**Exercise brief:** Reproduce the entire listing below verbatim.

**Dataset content:**
Start of Block

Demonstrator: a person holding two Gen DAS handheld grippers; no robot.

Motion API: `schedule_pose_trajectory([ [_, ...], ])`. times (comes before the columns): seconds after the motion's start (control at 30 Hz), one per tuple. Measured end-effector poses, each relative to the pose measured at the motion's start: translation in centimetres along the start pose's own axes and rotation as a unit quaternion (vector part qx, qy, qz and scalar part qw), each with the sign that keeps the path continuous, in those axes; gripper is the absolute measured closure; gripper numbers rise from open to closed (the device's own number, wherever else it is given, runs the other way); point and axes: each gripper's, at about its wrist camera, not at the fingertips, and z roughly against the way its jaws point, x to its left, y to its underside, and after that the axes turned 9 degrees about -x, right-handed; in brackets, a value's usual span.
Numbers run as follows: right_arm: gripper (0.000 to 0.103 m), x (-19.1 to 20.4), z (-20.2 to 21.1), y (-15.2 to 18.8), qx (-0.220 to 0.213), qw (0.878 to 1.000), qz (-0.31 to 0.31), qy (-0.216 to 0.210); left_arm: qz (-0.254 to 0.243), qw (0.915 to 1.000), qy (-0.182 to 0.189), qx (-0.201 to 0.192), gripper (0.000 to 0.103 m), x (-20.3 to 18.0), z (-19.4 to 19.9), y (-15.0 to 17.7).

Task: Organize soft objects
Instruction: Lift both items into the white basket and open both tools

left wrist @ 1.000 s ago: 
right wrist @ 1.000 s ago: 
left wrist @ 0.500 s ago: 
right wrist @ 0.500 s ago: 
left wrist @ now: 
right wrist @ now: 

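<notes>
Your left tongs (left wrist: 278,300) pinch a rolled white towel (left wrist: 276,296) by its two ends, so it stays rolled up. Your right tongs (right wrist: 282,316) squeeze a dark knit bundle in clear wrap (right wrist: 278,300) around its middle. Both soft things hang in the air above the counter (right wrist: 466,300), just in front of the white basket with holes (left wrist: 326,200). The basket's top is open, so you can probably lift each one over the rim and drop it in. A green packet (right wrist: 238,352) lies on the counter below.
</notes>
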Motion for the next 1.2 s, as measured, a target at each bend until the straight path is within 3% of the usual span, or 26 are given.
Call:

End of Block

**Exercise answer:**
Demonstrator: a person holding two Gen DAS handheld grippers; no robot.

Motion API: `schedule_pose_trajectory([ [_, ...], ])`. times (comes before the columns): seconds after the motion's start (control at 30 Hz), one per tuple. Measured end-effector poses, each relative to the pose measured at the motion's start: translation in centimetres along the start pose's own axes and rotation as a unit quaternion (vector part qx, qy, qz and scalar part qw), each with the sign that keeps the path continuous, in those axes; gripper is the absolute measured closure; gripper numbers rise from open to closed (the device's own number, wherever else it is given, runs the other way); point and axes: each gripper's, at about its wrist camera, not at the fingertips, and z roughly against the way its jaws point, x to its left, y to its underside, and after that the axes turned 9 degrees about -x, right-handed; in brackets, a value's usual span.
Numbers run as follows: right_arm: gripper (0.000 to 0.103 m), x (-19.1 to 20.4), z (-20.2 to 21.1), y (-15.2 to 18.8), qx (-0.220 to 0.213), qw (0.878 to 1.000), qz (-0.31 to 0.31), qy (-0.216 to 0.210); left_arm: qz (-0.254 to 0.243), qw (0.915 to 1.000), qy (-0.182 to 0.189), qx (-0.201 to 0.192), gripper (0.000 to 0.103 m), x (-20.3 to 18.0), z (-19.4 to 19.9), y (-15.0 to 17.7).

Task: Organize soft objects
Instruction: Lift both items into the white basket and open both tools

left wrist @ 1.000 s ago: 
right wrist @ 1.000 s ago: 
left wrist @ 0.500 s ago: 
right wrist @ 0.500 s ago: 
left wrist @ now: 
right wrist @ now: 

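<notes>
Your left tongs (left wrist: 278,300) pinch a rolled white towel (left wrist: 276,296) by its two ends, so it stays rolled up. Your right tongs (right wrist: 282,316) squeeze a dark knit bundle in clear wrap (right wrist: 278,300) around its middle. Both soft things hang in the air above the counter (right wrist: 466,300), just in front of the white basket with holes (left wrist: 326,200). The basket's top is open, so you can probably lift each one over the rim and drop it in. A green packet (right wrist: 238,352) lies on the counter below.
</notes>
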Motion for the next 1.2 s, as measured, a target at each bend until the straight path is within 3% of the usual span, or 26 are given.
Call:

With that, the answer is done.